Netflix / fast_jsonapi

No Longer Maintained - A lightning fast JSON:API serializer for Ruby Objects.
Apache License 2.0
5.07k stars 425 forks source link

Different underlying models used in benchmarks skew results #65

Open aarongough opened 6 years ago

aarongough commented 6 years ago

The benchmarks use underlying models that are fundamentally different. The models used by fast_jsonapi in the benchmarks are plain Ruby classes, whereas the models used in the ams parts of the benchmarks inherit from ActiveModelSerializers::Model.
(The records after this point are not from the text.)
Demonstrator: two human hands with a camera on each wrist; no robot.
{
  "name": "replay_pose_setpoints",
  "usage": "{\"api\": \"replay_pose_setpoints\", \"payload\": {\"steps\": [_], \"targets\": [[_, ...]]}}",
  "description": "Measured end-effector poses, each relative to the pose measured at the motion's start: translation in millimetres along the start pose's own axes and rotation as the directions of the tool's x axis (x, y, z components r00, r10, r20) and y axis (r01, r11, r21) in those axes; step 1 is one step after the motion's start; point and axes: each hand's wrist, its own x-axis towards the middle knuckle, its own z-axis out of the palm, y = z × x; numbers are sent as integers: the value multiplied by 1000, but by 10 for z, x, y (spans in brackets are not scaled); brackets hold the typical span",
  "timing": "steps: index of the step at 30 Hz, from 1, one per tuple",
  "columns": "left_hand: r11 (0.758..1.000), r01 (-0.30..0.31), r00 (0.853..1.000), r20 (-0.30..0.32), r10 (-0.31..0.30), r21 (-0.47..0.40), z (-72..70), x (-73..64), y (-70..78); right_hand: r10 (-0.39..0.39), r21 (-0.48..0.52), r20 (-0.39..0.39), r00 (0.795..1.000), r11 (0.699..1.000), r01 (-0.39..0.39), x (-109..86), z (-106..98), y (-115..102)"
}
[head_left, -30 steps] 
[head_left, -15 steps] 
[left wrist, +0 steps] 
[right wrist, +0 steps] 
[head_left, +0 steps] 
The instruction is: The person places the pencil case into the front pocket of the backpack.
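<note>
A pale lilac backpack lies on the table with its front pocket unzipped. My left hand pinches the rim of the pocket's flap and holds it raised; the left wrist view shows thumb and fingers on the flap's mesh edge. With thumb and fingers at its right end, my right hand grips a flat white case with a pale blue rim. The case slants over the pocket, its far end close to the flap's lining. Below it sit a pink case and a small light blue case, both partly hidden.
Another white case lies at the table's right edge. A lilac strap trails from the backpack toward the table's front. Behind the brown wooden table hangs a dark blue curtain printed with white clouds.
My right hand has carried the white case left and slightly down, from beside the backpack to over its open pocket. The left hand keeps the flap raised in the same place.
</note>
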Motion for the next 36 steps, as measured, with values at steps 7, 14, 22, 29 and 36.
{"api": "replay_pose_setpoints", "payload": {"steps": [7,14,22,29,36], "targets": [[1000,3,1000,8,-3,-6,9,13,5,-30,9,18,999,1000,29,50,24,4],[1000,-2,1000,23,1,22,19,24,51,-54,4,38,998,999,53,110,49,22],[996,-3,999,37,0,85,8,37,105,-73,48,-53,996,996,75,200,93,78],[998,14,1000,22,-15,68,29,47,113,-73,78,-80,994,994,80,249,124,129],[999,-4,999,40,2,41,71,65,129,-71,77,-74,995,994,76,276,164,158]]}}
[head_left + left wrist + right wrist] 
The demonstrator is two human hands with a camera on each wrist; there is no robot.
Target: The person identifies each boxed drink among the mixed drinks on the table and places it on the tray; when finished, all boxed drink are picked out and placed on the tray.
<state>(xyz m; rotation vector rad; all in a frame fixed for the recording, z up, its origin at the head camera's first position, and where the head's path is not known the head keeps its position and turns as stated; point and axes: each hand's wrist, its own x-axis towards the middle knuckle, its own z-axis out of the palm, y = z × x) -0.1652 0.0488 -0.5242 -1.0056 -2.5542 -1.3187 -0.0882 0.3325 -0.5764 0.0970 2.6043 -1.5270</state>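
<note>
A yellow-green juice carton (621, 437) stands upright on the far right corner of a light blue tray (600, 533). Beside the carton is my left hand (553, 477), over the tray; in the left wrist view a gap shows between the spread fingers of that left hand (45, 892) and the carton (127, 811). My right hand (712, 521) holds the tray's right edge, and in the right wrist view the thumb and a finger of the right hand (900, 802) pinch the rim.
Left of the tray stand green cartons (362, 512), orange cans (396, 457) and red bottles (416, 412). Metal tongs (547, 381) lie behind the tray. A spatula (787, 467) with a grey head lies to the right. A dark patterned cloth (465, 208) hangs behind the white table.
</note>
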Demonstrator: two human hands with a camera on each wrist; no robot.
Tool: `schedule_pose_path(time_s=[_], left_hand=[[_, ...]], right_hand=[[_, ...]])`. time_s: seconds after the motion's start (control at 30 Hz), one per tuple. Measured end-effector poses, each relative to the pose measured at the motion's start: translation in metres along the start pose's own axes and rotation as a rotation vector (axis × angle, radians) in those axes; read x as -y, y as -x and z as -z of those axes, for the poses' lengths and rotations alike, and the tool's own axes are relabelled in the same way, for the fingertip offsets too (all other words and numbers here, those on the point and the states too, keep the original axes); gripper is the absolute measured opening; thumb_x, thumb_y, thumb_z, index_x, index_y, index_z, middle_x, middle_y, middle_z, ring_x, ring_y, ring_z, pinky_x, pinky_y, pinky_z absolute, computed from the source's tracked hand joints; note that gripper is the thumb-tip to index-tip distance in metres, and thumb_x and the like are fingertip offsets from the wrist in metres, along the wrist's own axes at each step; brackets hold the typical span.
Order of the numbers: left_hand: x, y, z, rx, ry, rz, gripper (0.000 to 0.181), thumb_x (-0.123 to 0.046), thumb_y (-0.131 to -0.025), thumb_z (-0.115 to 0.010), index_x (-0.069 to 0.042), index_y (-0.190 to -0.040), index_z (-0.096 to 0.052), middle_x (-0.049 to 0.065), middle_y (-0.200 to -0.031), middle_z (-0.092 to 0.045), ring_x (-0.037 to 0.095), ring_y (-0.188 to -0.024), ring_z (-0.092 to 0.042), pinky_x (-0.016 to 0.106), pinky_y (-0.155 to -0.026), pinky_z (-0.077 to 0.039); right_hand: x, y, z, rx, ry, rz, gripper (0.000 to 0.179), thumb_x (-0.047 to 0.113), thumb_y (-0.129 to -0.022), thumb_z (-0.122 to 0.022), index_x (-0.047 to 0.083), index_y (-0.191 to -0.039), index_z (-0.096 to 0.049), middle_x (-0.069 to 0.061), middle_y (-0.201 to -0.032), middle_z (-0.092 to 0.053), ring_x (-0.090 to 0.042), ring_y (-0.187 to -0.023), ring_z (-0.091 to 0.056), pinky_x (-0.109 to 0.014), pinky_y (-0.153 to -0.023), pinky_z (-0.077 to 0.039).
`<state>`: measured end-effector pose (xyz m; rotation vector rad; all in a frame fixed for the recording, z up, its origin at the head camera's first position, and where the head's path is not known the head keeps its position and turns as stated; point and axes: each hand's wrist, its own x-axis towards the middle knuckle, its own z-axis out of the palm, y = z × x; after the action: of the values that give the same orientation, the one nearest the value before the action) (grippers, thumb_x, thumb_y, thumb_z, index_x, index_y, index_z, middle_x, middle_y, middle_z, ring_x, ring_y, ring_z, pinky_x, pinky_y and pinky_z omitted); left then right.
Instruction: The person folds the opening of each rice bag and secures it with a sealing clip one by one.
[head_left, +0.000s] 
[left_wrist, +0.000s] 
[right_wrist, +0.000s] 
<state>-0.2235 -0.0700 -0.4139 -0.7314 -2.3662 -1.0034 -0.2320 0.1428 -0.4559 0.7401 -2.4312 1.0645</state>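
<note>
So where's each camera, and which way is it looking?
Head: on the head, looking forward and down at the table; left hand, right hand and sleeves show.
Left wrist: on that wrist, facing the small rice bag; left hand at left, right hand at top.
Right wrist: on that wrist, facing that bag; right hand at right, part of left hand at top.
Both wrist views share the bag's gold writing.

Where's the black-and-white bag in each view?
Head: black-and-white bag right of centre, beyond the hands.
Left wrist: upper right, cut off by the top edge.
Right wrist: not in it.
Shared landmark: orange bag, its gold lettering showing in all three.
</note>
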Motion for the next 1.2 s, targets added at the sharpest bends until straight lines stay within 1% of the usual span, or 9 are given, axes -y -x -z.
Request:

This difference skews the benchmarks significantly in favor of fast_jsonapi, after updating the models for the fast_jsonapi parts of the benchmark to also inherit from ActiveModelSerializers::Model several of the benchmark specs fail:

Failures:

  1) FastJsonapi::ObjectSerializer when comparing with AMS 0.10.x and with includes and meta should serialize 25 records atleast 25 times faster than AMS
     Failure/Error: expect { our_serializer.serialized_json }.to perform_faster_than { ams_serializer.to_json }.at_least(speed_factor).times
       expected given block to perform faster than comparison block by at_least 25 times, but performed faster by 14.87 times
     # ./spec/lib/object_serializer_performance_spec.rb:105:in `block (4 levels) in <top (required)>'

  2) FastJsonapi::ObjectSerializer when comparing with AMS 0.10.x and with includes and meta should serialize 250 records atleast 25 times faster than AMS
     Failure/Error: expect { our_serializer.serialized_json }.to perform_faster_than { ams_serializer.to_json }.at_least(speed_factor).times
       expected given block to perform faster than comparison block by at_least 25 times, but performed faster by 14.78 times
     # ./spec/lib/object_serializer_performance_spec.rb:105:in `block (4 levels) in <top (required)>'

  3) FastJsonapi::ObjectSerializer when comparing with AMS 0.10.x and with includes and meta should serialize 1000 records atleast 25 times faster than AMS
     Failure/Error: expect { our_serializer.serialized_json }.to perform_faster_than { ams_serializer.to_json }.at_least(speed_factor).times
       expected given block to perform faster than comparison block by at_least 25 times, but performed by the same time
     # ./spec/lib/object_serializer_performance_spec.rb:105:in `block (4 levels) in <top (required)>'

Classes used in benchmarks:

AMS benchmarks:

class AMSActor < ActiveModelSerializers::Model
  attr_accessor :id, :name, :email
end

fast_jsonapi benchmarks:

class Actor
  attr_accessor :id, :name, :email
end
christophersansone commented 6 years ago

@aarongough Hmm. If I understand correctly, I'm not sure I agree. You cannot pass Actor into an AMS serializer and have it work. AMS requires the model to be a descendant of ActiveModelSerializers::Model (or IIRC, at the very least have a read_attribute_for_serialization method), and this is what AMS recommends. fast_jsonapi is not bound by that limitation.

It would not be fair to penalize fast_jsonapi by adding extra baggage that is required by the other serializer. If it can work with plain old Ruby objects, isn't that an advantage that causes a real-world performance improvement?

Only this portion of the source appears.